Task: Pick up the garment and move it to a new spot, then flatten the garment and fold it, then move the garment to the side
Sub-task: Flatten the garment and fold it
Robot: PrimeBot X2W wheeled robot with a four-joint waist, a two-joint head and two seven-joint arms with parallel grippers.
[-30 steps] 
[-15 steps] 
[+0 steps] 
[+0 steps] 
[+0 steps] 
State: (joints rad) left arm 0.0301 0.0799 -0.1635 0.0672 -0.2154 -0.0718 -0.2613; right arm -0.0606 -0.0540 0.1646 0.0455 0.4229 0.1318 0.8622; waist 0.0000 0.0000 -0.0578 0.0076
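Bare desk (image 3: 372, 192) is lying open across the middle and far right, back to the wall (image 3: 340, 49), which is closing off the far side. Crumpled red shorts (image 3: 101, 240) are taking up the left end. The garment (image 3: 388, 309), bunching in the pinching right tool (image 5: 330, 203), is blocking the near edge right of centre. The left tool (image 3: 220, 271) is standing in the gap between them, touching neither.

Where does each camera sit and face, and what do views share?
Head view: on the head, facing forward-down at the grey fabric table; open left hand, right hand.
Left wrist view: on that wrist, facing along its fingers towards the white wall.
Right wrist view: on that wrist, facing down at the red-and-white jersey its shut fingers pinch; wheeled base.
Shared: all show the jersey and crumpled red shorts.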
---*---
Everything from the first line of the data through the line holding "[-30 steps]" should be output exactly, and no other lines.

EXERCISE RESPONSE.
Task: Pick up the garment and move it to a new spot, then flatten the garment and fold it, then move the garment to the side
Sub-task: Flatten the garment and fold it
Robot: PrimeBot X2W wheeled robot with a four-joint waist, a two-joint head and two seven-joint arms with parallel grippers.
[-30 steps] 

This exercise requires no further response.